> _Exercise_:
Only the lines from the start of the entries through the line with "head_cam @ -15" should be returned, each exactly as it stands, and no pictures.

──────

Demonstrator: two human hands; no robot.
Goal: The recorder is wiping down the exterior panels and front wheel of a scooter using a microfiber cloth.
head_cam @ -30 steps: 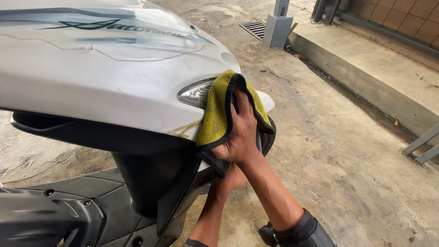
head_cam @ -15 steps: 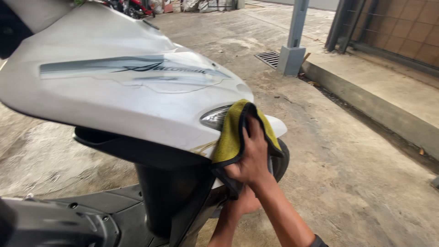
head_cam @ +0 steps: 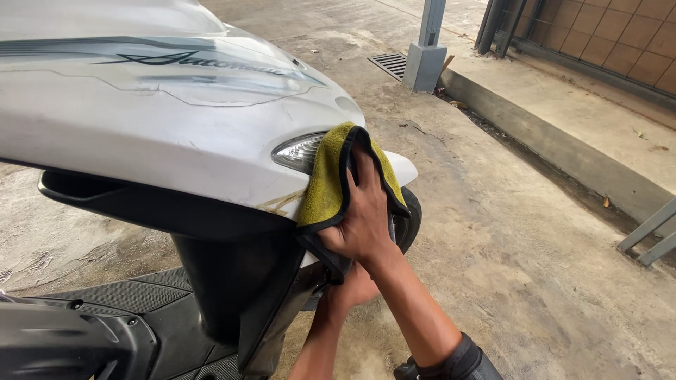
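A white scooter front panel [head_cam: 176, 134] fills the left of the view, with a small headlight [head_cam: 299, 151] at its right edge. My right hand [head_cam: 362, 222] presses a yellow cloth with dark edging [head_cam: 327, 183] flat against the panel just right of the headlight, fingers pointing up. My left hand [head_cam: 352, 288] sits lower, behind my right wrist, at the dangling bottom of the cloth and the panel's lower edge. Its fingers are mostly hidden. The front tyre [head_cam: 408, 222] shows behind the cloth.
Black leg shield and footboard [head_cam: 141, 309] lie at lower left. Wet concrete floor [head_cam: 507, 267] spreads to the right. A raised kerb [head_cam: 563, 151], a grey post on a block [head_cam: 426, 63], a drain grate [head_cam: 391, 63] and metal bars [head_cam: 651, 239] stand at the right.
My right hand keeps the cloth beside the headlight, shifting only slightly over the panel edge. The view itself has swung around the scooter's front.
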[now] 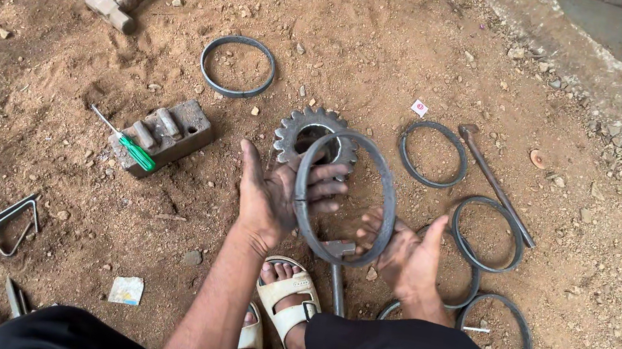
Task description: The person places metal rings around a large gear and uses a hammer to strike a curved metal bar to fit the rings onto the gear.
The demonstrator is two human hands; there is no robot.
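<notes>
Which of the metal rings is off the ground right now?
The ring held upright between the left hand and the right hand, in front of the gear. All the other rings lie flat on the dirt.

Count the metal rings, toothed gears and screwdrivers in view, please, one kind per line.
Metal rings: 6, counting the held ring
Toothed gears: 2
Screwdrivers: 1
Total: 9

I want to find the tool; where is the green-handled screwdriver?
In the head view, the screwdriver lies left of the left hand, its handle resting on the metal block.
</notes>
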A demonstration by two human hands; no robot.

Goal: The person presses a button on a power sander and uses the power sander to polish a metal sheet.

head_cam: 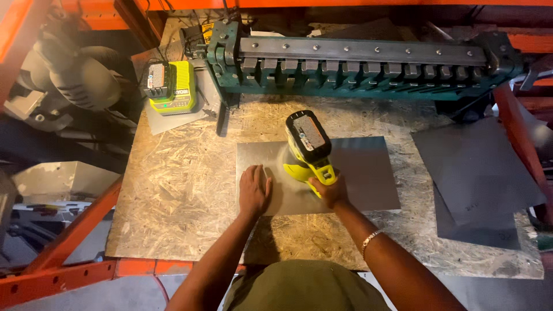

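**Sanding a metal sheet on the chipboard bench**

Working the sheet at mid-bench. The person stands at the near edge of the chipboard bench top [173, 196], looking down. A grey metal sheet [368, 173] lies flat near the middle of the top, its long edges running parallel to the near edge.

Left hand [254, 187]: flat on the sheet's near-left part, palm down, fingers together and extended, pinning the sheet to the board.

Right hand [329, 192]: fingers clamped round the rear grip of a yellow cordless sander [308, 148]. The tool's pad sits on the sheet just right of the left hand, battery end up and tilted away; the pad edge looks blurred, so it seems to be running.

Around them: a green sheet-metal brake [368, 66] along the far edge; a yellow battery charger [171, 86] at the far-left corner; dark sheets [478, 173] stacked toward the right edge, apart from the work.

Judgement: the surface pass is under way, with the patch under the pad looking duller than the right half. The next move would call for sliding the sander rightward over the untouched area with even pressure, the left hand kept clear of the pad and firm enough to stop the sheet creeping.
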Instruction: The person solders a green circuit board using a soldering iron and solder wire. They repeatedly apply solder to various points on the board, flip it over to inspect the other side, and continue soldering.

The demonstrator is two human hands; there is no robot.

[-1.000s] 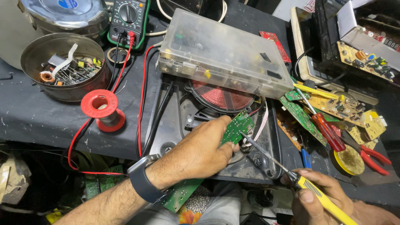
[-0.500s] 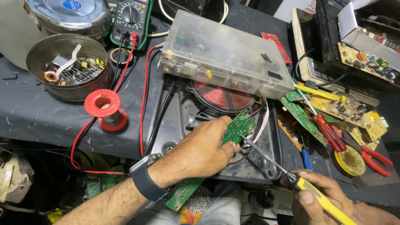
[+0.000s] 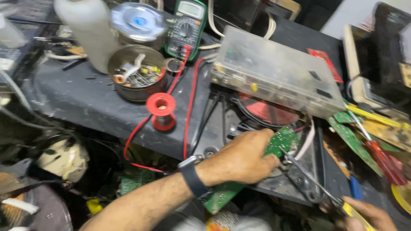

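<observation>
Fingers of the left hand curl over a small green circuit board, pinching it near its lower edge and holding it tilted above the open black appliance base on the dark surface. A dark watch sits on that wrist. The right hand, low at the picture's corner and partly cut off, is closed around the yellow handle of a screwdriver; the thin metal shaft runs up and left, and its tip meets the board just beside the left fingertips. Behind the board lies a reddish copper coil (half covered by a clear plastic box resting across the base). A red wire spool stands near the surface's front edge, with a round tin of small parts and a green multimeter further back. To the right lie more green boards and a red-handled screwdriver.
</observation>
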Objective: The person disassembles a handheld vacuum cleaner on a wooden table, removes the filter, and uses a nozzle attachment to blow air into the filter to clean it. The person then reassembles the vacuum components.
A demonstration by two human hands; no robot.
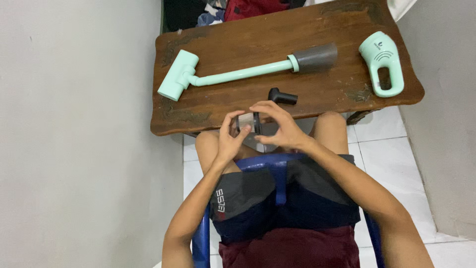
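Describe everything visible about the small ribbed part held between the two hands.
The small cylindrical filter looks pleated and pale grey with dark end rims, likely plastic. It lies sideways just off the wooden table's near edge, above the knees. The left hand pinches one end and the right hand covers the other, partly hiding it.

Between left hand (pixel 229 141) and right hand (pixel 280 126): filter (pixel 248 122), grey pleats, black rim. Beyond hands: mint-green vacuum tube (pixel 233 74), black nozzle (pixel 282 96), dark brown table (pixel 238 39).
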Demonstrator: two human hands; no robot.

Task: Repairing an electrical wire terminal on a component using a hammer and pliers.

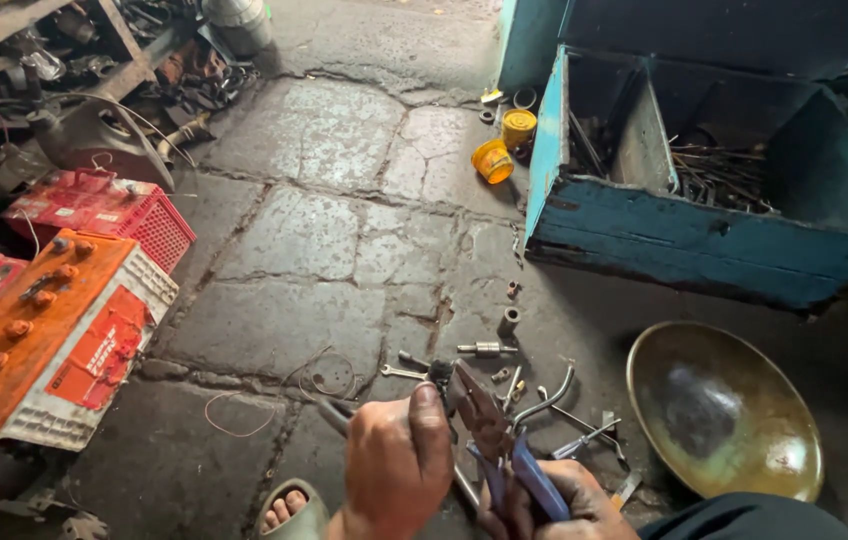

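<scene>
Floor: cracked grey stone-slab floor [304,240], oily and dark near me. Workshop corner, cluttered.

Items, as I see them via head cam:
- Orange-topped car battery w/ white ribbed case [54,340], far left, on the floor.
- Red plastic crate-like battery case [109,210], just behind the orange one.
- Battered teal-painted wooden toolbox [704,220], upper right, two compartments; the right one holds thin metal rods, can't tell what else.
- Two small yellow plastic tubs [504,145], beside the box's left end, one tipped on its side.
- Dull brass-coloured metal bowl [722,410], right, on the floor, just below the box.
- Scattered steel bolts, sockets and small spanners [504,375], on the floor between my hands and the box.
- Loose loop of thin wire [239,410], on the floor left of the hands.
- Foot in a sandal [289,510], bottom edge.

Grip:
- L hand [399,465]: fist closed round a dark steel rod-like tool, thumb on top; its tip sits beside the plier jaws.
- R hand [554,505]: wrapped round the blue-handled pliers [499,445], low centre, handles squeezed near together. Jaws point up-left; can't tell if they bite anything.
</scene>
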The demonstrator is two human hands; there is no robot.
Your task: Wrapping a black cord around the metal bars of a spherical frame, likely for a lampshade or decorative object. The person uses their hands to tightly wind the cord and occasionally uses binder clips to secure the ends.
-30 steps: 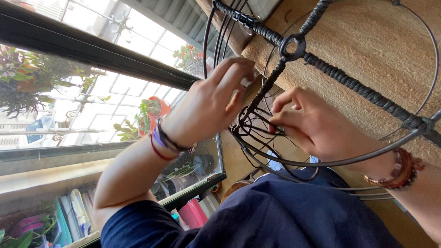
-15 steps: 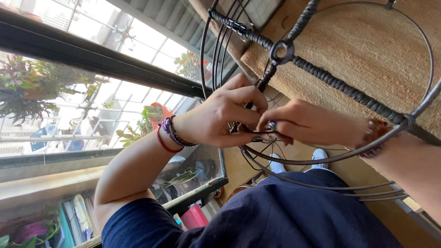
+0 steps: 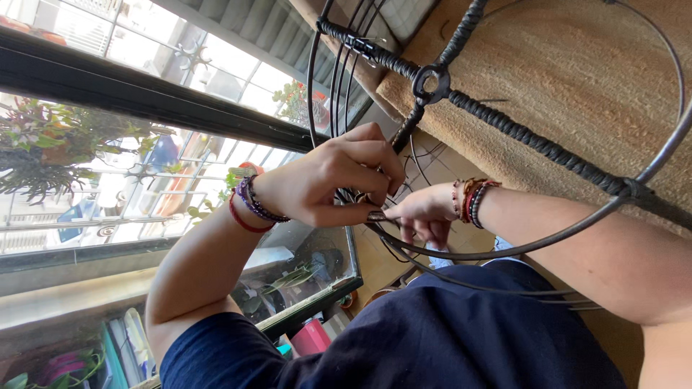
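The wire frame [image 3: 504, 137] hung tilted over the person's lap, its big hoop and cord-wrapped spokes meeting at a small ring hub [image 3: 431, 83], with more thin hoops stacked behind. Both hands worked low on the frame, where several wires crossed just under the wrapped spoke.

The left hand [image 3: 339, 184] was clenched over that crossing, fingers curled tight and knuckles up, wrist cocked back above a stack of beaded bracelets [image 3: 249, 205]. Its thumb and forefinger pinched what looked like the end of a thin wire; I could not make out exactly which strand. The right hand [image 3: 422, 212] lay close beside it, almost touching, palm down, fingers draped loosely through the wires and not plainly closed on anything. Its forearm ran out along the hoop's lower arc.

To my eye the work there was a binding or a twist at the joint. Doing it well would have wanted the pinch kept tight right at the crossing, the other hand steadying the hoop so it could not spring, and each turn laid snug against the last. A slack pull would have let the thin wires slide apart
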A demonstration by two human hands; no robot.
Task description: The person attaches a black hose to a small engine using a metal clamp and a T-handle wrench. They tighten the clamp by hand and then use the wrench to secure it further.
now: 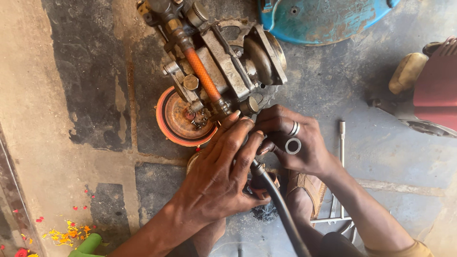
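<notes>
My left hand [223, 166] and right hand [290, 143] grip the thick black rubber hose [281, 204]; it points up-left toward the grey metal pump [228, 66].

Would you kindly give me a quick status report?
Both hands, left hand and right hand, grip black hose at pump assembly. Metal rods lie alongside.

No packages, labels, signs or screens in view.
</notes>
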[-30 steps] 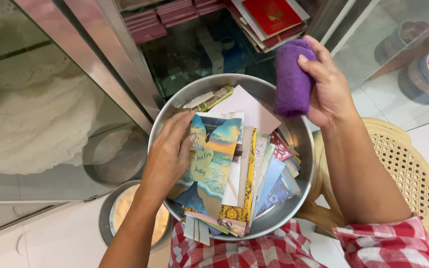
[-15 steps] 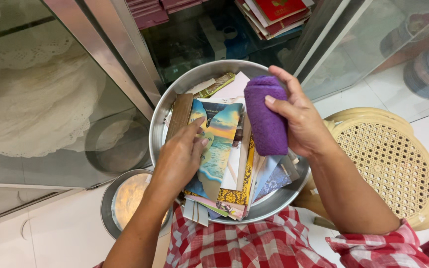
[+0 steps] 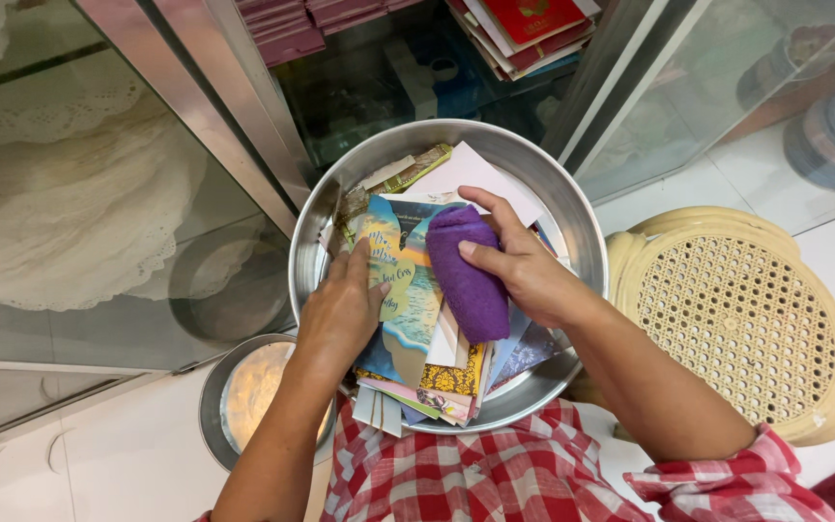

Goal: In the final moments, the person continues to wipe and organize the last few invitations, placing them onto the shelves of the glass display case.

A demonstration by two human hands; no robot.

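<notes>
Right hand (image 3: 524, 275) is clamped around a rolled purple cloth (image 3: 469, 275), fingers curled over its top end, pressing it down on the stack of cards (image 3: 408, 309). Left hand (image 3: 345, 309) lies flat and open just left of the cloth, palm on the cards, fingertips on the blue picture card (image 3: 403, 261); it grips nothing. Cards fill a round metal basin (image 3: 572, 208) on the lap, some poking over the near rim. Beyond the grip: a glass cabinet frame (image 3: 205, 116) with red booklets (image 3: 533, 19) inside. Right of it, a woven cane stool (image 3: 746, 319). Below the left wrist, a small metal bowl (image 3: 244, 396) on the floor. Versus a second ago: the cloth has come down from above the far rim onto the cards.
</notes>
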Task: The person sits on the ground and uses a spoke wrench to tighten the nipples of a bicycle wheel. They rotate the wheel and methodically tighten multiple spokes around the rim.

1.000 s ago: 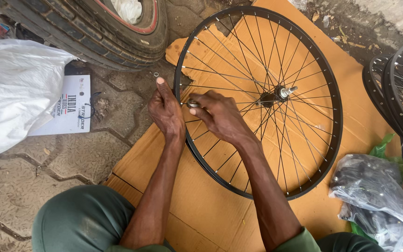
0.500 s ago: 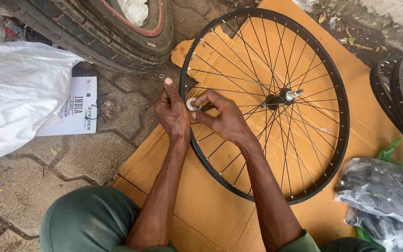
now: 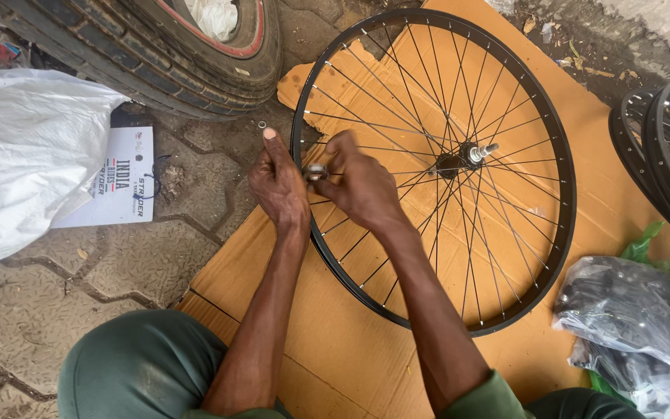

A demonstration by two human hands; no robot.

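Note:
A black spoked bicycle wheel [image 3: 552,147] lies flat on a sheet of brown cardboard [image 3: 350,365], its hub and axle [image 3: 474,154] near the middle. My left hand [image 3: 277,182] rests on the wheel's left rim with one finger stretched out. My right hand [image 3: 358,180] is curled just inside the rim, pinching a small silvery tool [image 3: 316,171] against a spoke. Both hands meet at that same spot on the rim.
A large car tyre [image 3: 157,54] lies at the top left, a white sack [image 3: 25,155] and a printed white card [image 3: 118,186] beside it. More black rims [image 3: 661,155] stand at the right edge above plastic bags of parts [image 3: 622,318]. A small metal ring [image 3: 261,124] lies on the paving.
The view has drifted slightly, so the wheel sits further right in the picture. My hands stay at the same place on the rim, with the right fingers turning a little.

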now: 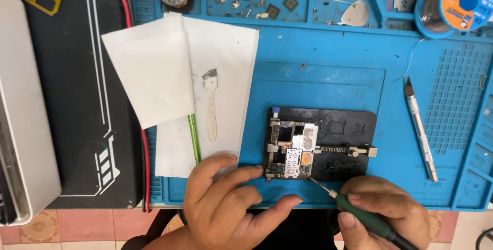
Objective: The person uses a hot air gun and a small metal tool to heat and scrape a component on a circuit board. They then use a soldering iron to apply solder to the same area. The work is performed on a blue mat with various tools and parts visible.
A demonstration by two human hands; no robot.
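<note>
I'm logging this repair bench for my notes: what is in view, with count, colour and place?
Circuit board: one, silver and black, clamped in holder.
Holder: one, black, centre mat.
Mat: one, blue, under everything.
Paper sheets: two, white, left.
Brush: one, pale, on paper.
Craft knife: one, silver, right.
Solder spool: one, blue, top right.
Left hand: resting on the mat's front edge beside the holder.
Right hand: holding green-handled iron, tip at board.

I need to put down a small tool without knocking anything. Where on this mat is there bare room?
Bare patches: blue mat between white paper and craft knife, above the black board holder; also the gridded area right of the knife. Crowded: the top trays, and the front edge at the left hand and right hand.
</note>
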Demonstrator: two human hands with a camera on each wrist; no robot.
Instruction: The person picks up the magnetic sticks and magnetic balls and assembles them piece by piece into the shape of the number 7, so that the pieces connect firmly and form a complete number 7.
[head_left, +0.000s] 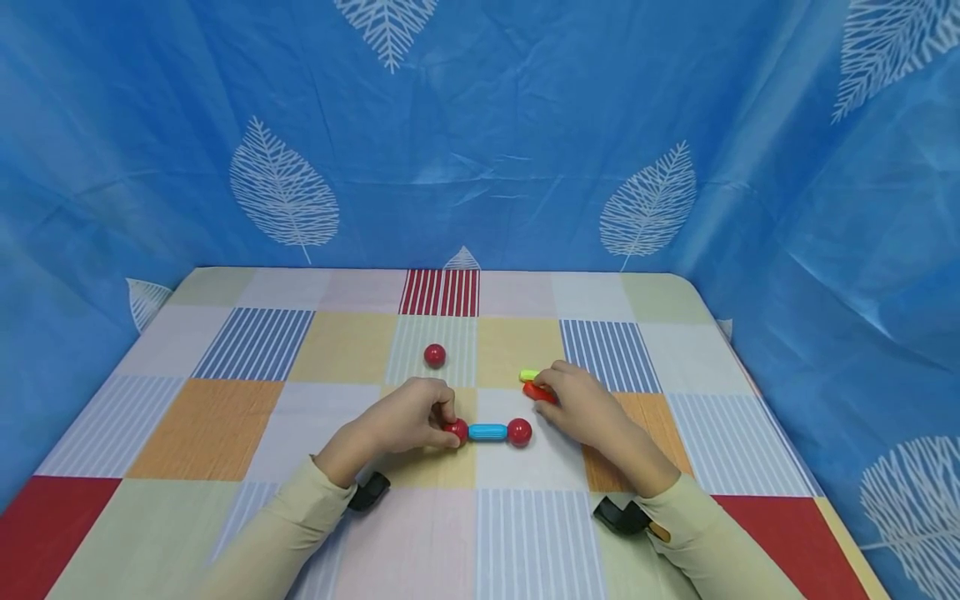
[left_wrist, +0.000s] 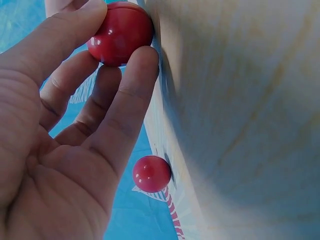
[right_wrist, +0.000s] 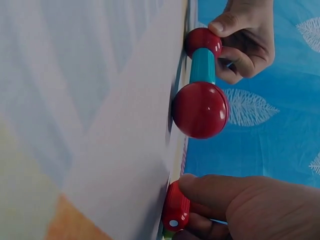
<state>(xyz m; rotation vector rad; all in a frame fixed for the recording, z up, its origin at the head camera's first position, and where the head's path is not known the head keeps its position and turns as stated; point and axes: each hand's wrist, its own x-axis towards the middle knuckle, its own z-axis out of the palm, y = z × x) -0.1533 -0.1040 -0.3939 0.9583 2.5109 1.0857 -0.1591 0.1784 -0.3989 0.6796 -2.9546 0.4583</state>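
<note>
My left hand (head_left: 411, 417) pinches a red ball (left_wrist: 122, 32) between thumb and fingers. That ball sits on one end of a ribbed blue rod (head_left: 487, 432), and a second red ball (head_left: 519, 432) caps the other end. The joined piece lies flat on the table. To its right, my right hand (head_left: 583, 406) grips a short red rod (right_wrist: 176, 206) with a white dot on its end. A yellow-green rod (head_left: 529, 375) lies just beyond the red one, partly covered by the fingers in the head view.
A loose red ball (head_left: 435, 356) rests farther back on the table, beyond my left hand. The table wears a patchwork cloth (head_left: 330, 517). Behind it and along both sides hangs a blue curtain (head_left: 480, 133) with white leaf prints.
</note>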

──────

> _Your solution_:
Demonstrator: two human hands; no robot.
Goal: The recorder is wiping down the exterior panels and front wheel of a scooter using a microfiber cloth.
head_cam @ -30 steps: 
head_cam @ -15 steps: 

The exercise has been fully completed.